__Exercise requirements__. Repeat the data below exactly, dropping any pictures it holds.

***

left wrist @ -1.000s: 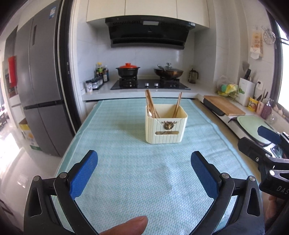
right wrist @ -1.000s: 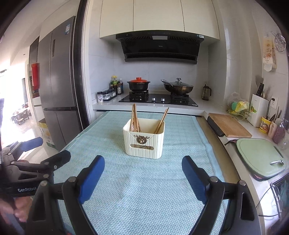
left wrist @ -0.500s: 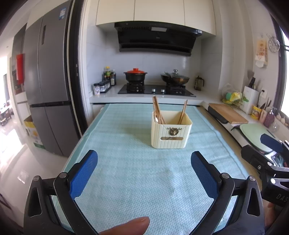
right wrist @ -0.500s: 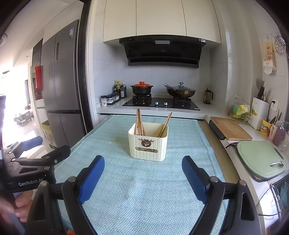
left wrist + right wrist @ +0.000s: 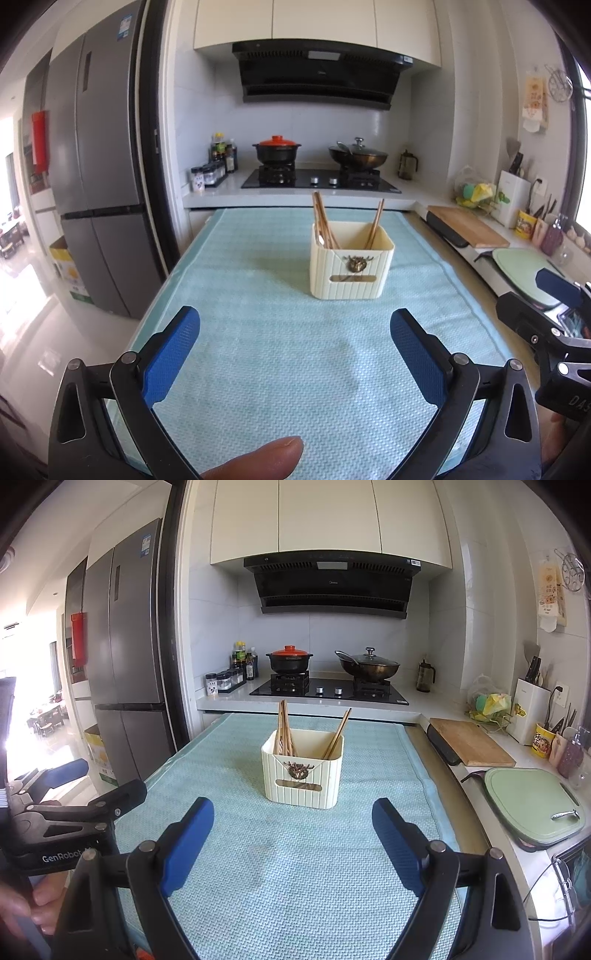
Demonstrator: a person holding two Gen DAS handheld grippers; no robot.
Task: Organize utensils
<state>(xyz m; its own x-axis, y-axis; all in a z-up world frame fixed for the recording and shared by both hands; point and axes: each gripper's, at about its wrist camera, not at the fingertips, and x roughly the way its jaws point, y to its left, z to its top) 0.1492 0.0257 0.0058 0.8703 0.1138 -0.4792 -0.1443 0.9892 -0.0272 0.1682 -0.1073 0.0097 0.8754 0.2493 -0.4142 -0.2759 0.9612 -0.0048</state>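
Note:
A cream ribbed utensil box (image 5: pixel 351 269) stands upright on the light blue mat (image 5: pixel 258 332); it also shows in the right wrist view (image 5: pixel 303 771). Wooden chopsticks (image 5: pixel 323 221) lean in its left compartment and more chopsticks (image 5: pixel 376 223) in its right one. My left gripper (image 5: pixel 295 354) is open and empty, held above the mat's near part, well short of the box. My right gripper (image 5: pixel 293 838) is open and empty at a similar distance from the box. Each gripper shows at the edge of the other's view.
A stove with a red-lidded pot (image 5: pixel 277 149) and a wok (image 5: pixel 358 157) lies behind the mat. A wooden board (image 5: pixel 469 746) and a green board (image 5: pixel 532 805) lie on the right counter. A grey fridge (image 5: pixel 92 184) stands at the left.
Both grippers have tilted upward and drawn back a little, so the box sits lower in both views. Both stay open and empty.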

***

__Output of the task__.
left wrist @ -1.000s: 
right wrist @ -1.000s: 
left wrist @ -0.500s: 
right wrist @ -0.500s: 
left wrist + right wrist @ +0.000s: 
Demonstrator: a person holding two Gen DAS handheld grippers; no robot.
Task: Organize utensils
<state>(xyz m; its own x-axis, y-axis; all in a z-up world frame fixed for the recording and shared by both hands; point and axes: each gripper's, at about its wrist camera, not at the fingertips, and x roughly the way its jaws point, y to its left, z to its top) 0.1492 0.0257 0.0058 0.8703 0.1138 -0.4792 -0.1443 0.9892 -0.0272 0.1682 -0.1073 0.0097 0.8754 0.2493 -0.4142 -0.2759 0.9612 -0.0048</state>
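Note:
A cream ribbed utensil box (image 5: pixel 351 269) stands upright on the light blue mat (image 5: pixel 258 332); it also shows in the right wrist view (image 5: pixel 303 771). Wooden chopsticks (image 5: pixel 323 221) lean in its left compartment and more chopsticks (image 5: pixel 376 223) in its right one. My left gripper (image 5: pixel 295 354) is open and empty, held above the mat's near part, well short of the box. My right gripper (image 5: pixel 293 838) is open and empty at a similar distance from the box. Each gripper shows at the edge of the other's view.
A stove with a red-lidded pot (image 5: pixel 277 149) and a wok (image 5: pixel 358 157) lies behind the mat. A wooden board (image 5: pixel 469 746) and a green board (image 5: pixel 532 805) lie on the right counter. A grey fridge (image 5: pixel 92 184) stands at the left.
Both grippers have tilted upward and drawn back a little, so the box sits lower in both views. Both stay open and empty.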

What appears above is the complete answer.